PROBLEM REQUIREMENTS: Word for word, copy the lines beginning at the one with "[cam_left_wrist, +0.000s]" and ending at the last line below; pictures stay out.

----------------

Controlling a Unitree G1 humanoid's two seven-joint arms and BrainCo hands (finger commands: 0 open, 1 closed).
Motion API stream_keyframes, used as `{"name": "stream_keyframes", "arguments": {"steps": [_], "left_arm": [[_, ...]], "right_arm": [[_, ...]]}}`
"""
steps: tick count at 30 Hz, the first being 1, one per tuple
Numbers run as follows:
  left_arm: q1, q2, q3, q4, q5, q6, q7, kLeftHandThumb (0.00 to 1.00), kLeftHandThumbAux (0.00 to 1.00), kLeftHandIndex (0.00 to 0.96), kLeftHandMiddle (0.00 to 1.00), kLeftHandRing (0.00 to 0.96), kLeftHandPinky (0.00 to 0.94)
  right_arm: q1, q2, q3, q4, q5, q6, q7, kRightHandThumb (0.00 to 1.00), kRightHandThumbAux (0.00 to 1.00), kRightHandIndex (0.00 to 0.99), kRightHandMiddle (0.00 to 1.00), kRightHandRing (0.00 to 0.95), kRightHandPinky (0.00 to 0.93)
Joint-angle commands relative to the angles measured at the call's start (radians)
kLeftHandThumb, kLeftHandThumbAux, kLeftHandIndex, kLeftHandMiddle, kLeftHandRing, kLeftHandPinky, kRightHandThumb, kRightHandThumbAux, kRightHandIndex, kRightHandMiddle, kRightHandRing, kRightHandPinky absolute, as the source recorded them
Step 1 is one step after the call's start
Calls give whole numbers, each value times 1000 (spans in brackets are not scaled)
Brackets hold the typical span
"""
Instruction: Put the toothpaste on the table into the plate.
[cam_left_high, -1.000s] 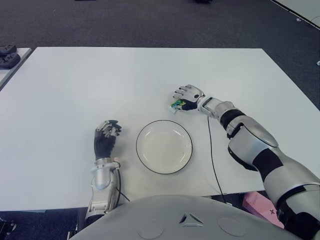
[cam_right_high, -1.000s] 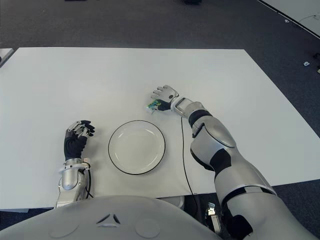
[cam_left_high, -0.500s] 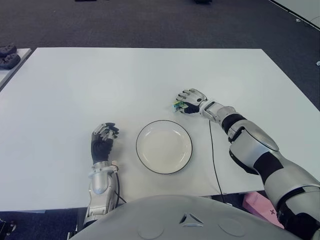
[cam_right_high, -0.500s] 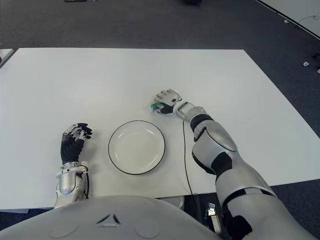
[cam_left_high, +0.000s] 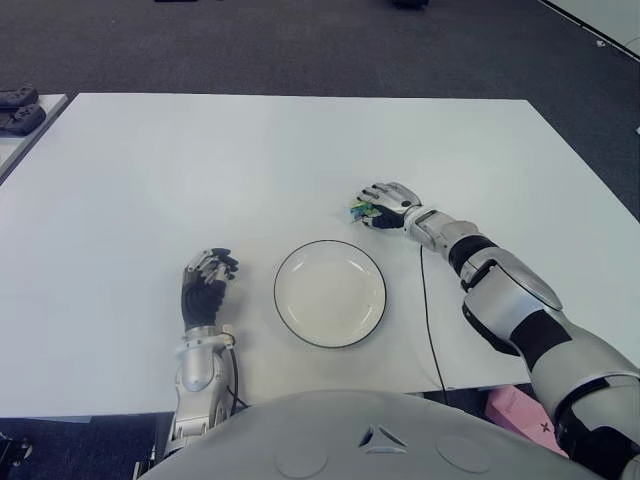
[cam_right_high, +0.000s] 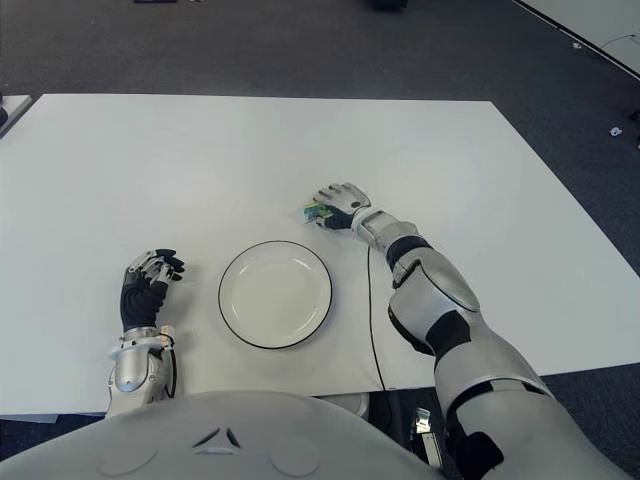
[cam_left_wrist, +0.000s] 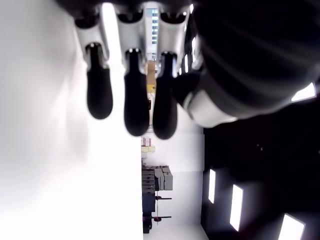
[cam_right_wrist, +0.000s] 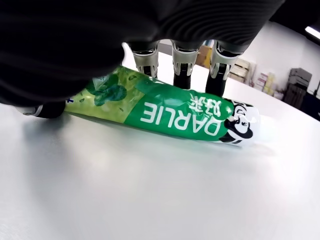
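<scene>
A green toothpaste tube (cam_right_wrist: 170, 112) lies flat on the white table (cam_left_high: 200, 160), just beyond the right rim of the empty white plate (cam_left_high: 330, 295) with its dark edge. My right hand (cam_left_high: 385, 205) covers the tube from above. Its fingers (cam_right_wrist: 182, 65) curl down against the tube's far side, and the thumb presses the near side at one end. Only the tube's left tip (cam_left_high: 357, 209) shows past the hand in the eye views. My left hand (cam_left_high: 205, 285) is to the left of the plate, fingers relaxed, holding nothing.
A thin black cable (cam_left_high: 428, 310) runs from the right wrist over the table to its front edge, passing right of the plate. Dark objects (cam_left_high: 18, 97) sit on a neighbouring surface at far left. Dark carpet surrounds the table.
The right hand's fingers have curled down from spread to closed around the tube, and the hand has shifted slightly right. The left hand drew back a little toward the front edge.
</scene>
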Motion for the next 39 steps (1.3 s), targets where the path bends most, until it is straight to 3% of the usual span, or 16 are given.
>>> {"name": "stream_keyframes", "arguments": {"steps": [1,13,34,39], "left_arm": [[32,1,1,16,-4,33,-14,695,725,430,530,539,531],[32,0,5,25,-3,-6,-11,696,726,431,521,521,528],[26,1,4,17,-15,0,-21,697,726,431,524,526,529],[28,2,4,11,-18,6,-23,696,726,430,532,531,531]], "right_arm": [[118,-27,-24,26,23,-23,70,540,116,0,0,0,0],[233,-81,-126,12,133,-84,42,514,137,0,0,0,0],[266,-90,-221,5,220,-59,97,579,164,0,0,0,0],[265,-81,-230,6,220,-31,87,563,231,5,27,27,99]]}}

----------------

ANSWER BOX:
[cam_left_wrist, +0.000s] 
[cam_right_wrist, +0.000s] 
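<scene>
A green toothpaste tube (cam_right_wrist: 170, 112) lies flat on the white table (cam_left_high: 200, 160), just beyond the right rim of the empty white plate (cam_left_high: 330, 295) with its dark edge. My right hand (cam_left_high: 385, 205) covers the tube from above. Its fingers (cam_right_wrist: 182, 65) curl down against the tube's far side, and the thumb presses the near side at one end. Only the tube's left tip (cam_left_high: 357, 209) shows past the hand in the eye views. My left hand (cam_left_high: 205, 285) is to the left of the plate, fingers relaxed, holding nothing.
A thin black cable (cam_left_high: 428, 310) runs from the right wrist over the table to its front edge, passing right of the plate. Dark objects (cam_left_high: 18, 97) sit on a neighbouring surface at far left. Dark carpet surrounds the table.
The right hand's fingers have curled down from spread to closed around the tube, and the hand has shifted slightly right. The left hand drew back a little toward the front edge.
</scene>
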Motion for the next 39 steps (1.3 s), targets where the path bends most, until it is straight to 3% of the usual span, or 16 are given.
>>> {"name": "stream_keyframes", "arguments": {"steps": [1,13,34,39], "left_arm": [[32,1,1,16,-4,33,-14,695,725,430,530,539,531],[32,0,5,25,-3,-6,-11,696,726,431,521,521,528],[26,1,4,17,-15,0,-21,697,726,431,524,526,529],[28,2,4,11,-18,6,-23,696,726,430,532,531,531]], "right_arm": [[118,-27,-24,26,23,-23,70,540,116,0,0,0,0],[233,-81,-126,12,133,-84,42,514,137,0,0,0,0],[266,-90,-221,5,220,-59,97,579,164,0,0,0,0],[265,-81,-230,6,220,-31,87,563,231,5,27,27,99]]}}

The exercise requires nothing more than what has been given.